Agora ou nunca: jovens e velhos juntos para fazer a revolução

Lições de meus encontros com o papa Francisco

Papa Francisco acena para o público na praça de São Pedro, no Vaticano
Papa Francisco acena para o público na praça de São Pedro, no Vaticano - Alessandra Tarantino - 2.set.18/Associated Press

Quando o papa Francisco, olhando em meus olhos, me explicou por que “Deus é jovem”, entendi que naquele exato momento, com essa frase, ele estava fazendo história.

Estávamos sentados, um de frente para o outro, em uma sala na Casa Santa Marta, no Vaticano, e ele tinha acabado de servir água fresca no meu copo, recomendando que eu bebesse muito. O papa Francisco entendeu a importância dos jovens e disse que os jovens são feitos da mesma “massa” de Deus.

É como se ele os tivesse adotado e legitimasse que eles exijam um lugar diferente nesta sociedade. Os jovens são “descarte” para a sociedade líquida. Os jovens perderam a chance de decidir seu próprio destino e são sugados por inícios intermináveis que quase nunca encontram conclusões lógicas.

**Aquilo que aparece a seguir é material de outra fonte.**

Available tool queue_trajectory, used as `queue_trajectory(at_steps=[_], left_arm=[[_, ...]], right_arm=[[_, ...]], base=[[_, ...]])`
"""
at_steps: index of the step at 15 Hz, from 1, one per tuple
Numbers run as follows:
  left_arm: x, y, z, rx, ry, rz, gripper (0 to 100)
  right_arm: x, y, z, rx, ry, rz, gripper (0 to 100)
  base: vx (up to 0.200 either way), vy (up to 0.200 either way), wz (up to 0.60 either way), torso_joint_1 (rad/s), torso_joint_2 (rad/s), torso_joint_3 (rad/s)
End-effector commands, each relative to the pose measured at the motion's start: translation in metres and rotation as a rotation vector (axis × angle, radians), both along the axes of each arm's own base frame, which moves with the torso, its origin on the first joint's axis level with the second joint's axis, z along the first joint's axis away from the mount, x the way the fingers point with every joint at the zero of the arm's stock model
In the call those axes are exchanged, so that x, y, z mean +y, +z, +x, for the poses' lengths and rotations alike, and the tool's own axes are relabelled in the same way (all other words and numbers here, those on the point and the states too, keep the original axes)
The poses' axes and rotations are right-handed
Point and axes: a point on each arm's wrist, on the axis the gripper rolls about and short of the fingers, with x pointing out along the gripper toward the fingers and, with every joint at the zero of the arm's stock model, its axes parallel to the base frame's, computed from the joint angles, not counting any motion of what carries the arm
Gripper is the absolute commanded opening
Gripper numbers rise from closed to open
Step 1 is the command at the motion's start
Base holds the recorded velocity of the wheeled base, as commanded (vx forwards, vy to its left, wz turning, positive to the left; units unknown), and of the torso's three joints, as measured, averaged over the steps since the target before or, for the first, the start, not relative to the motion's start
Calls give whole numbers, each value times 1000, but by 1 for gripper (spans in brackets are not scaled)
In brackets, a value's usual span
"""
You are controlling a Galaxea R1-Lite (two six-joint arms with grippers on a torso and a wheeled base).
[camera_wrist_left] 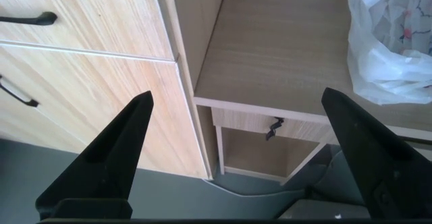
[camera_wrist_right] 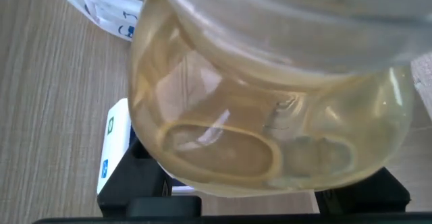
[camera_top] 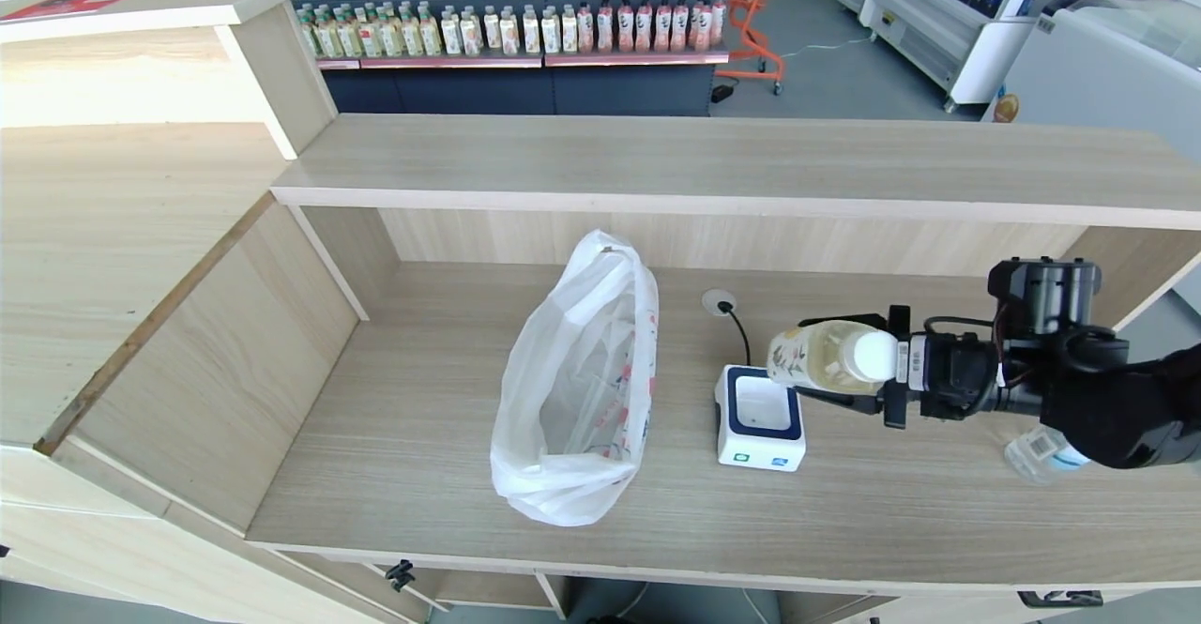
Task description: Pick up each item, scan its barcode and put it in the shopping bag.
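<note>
Checkout counter [camera_top: 394,455], pale wood-grain, recessed work surface walled at the back and left, with a raised ledge [camera_top: 732,159] along the far side; white plastic shopping bag [camera_top: 577,389] standing near the middle, mouth open; white-and-blue barcode scanner [camera_top: 760,418] just beside the bag on its right, apart from it; black cable [camera_top: 741,333] from the scanner to a round grommet [camera_top: 720,302] behind it; clear plastic bottle [camera_top: 1037,450] lying at the right end, partly hidden.
</note>
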Motion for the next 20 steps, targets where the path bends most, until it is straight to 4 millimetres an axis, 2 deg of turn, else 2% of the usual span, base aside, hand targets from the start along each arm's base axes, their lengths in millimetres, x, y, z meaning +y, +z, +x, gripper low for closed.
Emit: queue_trajectory(at_steps=[1, 8, 11, 14, 15, 16, 17, 18, 20], left_arm=[[0, 0, 0, 0, 0, 0, 100], [0, 0, 0, 0, 0, 0, 100], [0, 0, 0, 0, 0, 0, 100], [0, 0, 0, 0, 0, 0, 100], [0, 0, 0, 0, 0, 0, 100], [0, 0, 0, 0, 0, 0, 100], [0, 0, 0, 0, 0, 0, 100], [0, 0, 0, 0, 0, 0, 100], [0, 0, 0, 0, 0, 0, 100]], right_arm=[[0, -27, 11, 51, 9, -16, 0], [19, -56, 41, -24, 109, -61, 0], [26, -60, 56, -58, 125, -65, 0], [27, -60, 57, -61, 125, -66, 0], [26, -53, 55, -67, 126, -60, 0], [25, -36, 50, -74, 122, -41, 0], [25, -36, 50, -74, 122, -41, 0], [16, 12, 28, 9, 77, 67, 0], [7, 59, -2, 140, 17, 206, 0]], base=[[0, 0, 0, 0, 0, 0], [0, 0, 0, 0, 0, 0], [0, 0, 0, 0, 0, 0], [0, 0, 0, 0, 0, 0], [0, 0, 0, 0, 0, 0], [0, 0, 0, 0, 0, 0], [0, 0, 0, 0, 0, 0], [0, 0, 0, 0, 0, 0], [0, 0, 0, 0, 0, 0]])
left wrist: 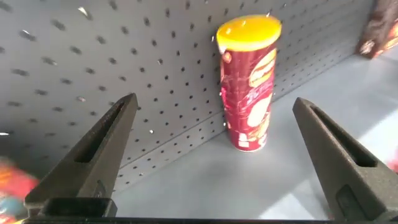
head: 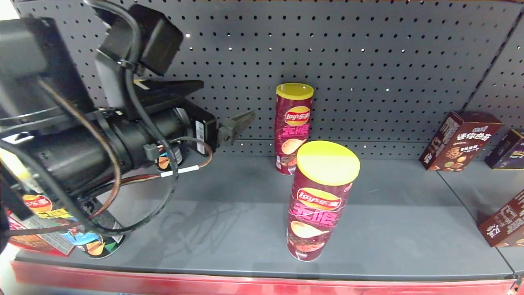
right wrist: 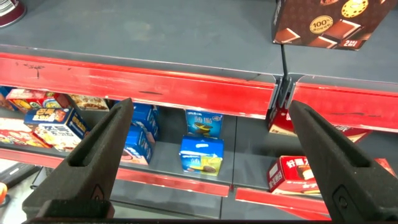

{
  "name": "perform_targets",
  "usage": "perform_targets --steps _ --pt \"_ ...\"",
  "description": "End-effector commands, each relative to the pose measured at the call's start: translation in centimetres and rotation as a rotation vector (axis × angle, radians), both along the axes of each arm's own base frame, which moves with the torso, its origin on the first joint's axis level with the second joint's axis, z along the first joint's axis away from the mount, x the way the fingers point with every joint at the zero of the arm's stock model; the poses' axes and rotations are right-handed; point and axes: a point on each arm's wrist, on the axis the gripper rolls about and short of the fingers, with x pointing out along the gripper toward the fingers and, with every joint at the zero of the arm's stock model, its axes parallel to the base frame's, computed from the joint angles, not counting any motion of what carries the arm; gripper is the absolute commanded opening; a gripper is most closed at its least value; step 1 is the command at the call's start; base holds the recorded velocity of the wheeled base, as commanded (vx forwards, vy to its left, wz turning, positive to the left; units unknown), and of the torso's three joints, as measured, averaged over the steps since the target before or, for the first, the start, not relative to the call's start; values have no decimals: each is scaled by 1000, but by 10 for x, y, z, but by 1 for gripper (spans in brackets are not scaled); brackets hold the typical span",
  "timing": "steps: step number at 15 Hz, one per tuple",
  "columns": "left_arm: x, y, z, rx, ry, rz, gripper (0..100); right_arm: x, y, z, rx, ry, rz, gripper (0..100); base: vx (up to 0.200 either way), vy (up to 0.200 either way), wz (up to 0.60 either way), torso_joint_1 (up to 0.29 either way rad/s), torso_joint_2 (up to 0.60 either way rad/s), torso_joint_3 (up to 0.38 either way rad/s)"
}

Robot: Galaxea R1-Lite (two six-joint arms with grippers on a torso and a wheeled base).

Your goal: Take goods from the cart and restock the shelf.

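Observation:
Two maroon chip cans with yellow lids stand upright on the grey shelf (head: 229,229). The rear can (head: 292,128) is against the pegboard, and the front can (head: 320,203) is near the shelf's front edge. My left gripper (left wrist: 216,102) is open and empty above the shelf, left of the rear can (left wrist: 249,81) and pointing toward the pegboard. One of its fingers (head: 237,122) shows past the arm in the head view. My right gripper (right wrist: 211,104) is open and empty, held in front of the red shelf lip (right wrist: 155,78) below.
Brown boxes (head: 458,141) lean at the shelf's right end, with another (head: 501,225) further forward. More chip cans (head: 96,243) stand at the left front, partly behind my left arm. Blue boxes (right wrist: 202,152) and other packs sit on the lower shelf.

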Motion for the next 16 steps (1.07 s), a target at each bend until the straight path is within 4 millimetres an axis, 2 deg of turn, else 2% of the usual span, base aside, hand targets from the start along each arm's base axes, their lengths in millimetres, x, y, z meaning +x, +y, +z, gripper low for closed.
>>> perform_targets --steps 1,2,3,6,9,11,14,16 --pt "-36 16 13 -37 -57 -29 100 0 0 0 0 -1 0 100 0 0 0 0 0 0" --pt "-57 25 15 -51 -75 -60 100 0 0 0 0 0 0 100 0 0 0 0 0 0" --pt "-69 29 12 -55 -78 -80 100 0 0 0 0 0 0 100 0 0 0 0 0 0" --pt "-122 65 0 -98 -122 -124 100 0 0 0 0 -1 0 100 0 0 0 0 0 0" --pt "-158 99 -12 -147 -190 -112 100 0 0 0 0 0 0 100 0 0 0 0 0 0" --pt "-171 116 -24 -153 -222 -54 100 0 0 0 -1 2 0 100 0 0 0 0 0 0" --pt "-202 143 -60 -153 -293 61 100 0 0 0 0 -1 0 100 0 0 0 0 0 0" --pt "-220 152 -88 -154 -341 199 100 0 0 0 0 0 0 100 0 0 0 0 0 0"
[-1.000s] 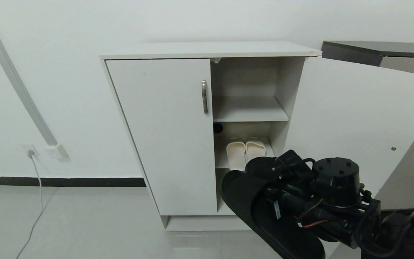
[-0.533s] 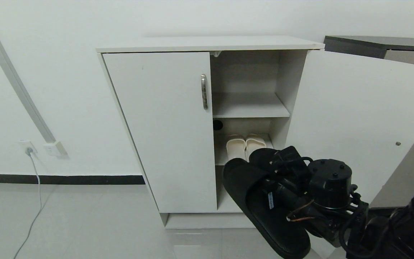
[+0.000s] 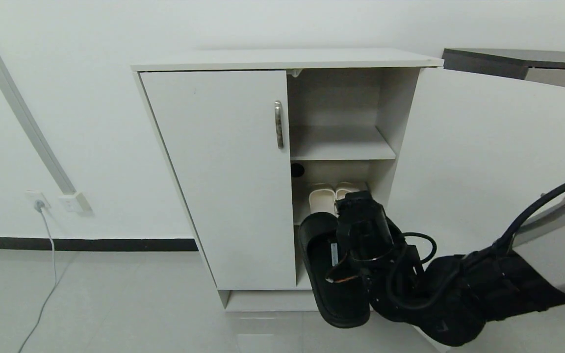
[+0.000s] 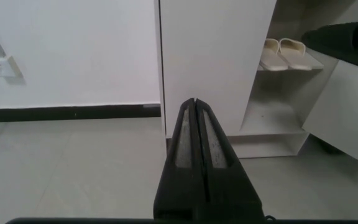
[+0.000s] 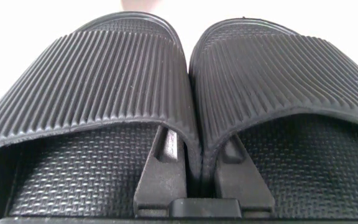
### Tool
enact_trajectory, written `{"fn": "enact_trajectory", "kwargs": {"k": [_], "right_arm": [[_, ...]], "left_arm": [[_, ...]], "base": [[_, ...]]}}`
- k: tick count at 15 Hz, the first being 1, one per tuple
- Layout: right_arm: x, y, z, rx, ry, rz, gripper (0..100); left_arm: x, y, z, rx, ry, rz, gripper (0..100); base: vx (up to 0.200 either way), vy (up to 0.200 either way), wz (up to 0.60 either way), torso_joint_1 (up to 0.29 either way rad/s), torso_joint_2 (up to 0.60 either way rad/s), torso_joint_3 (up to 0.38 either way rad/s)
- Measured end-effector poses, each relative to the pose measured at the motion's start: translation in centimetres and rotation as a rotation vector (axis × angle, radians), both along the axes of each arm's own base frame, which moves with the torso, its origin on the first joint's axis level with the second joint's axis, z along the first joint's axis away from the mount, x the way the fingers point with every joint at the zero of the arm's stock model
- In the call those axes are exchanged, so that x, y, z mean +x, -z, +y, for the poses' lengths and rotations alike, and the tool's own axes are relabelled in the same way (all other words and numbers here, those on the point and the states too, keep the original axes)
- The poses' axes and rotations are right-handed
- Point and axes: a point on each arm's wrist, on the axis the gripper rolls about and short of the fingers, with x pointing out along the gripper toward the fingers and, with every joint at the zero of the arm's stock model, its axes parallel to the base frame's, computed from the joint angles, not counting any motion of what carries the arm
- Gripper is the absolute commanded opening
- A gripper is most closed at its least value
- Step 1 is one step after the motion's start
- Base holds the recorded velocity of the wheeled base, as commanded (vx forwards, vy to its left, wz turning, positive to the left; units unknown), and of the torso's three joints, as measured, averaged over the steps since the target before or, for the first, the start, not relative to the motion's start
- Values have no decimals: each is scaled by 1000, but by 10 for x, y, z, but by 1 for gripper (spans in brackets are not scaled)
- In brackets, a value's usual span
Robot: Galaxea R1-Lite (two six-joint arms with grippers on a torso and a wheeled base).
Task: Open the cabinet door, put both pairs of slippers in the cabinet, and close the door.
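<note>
1. From my nine to my twelve o'clock runs a plain white painted wall [image 3: 76,122].
2. At ten o'clock a flat grey cable duct [image 3: 17,103] slants down that wall and ends at a small white box [image 3: 74,202].
3. Just beside the box, toward nine o'clock, I see a white wall socket [image 3: 37,198]. A thin grey cord [image 3: 47,274] is plugged into it and trails downward at eight o'clock.
4. A black skirting strip [image 3: 81,243] lines the foot of the wall.
5. From eight to six o'clock lie pale grey glossy floor tiles [image 3: 115,314].
6. At two o'clock stands a dark grey-topped unit [image 3: 518,58].
</note>
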Motion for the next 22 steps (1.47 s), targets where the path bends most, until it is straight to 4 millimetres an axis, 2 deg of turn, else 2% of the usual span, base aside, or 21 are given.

Como é possível que tenhamos chegado a isso? Os jovens de hoje são muito mais qualificados profissionalmente do que no passado. Eles têm uma educação muito mais vasta e sabem como administrar, melhor que os adultos, o triunfo do tempo sobre o espaço. É bem este o ponto: os jovens alargaram (juntamente às suas competências) as suas expectativas, e é exatamente isso que, por meio da inevitável frustração, alimenta a agressividade e a necessidade de compensação.

Toda a psicologia social gira em torno do vínculo inerradicável entre frustração e agressividade, a partir dos estudos pioneiros sobre o tema de John Dollard (permanece histórico seu livro “Frustration and aggression”, Yale University Press, 1939).

Zygmunt Bauman me fez notar que precisamos ser muito cautelosos quando falarmos sobre agressividade hoje, porque nossa sociedade banalizou o mal. E a função da banalidade é divertir e entreter, não chocar. Consequentemente, a agressividade é um "post" para difundir com a intenção de entreter, em vez de um sinal alarmante que choca.

A agressividade está perdendo seu drama, transformando-se em algo impessoal, para ser observado ou interrompido à vontade.

E isso está muito ligado aos jovens, porque se a frustração é a gênese da agressividade, devemos ter muito cuidado, como o papa Francisco nos ensina, antes de liquidar os jovens, dando-lhes o papel de subordinados ou de “descarte”. Os jovens crescem e, inevitavelmente, em breve estarão no poder, no lugar dos adultos atuais.

Outro aspecto igualmente dramático é a situação dos velhos. Os velhos são cada vez mais uma categoria totalmente à mercê dos caprichos dos adultos: em muitos países, estão perdendo até mesmo o direito à aposentadoria.

Os velhos são cada vez mais vistos como uma categoria supérflua, um grupo que precisa de assistência; em vez disso, eles são essenciais para entender o passado e encarar o futuro.

Os jovens e os idosos precisam, cada vez mais, de um método novo. Um método que, como diria Antonio Gramsci, ainda não foi inventado, embora seja certo que deve ser algo novo, pois os métodos usados até agora falharam.

Os jovens merecem se orientar de acordo com uma lógica que aceite a mutabilidade da existência (a vida é líquida), mas que ao mesmo tempo consiga traçar um caminho que, embora tormentoso, leve a um percurso preciso, de crescimento.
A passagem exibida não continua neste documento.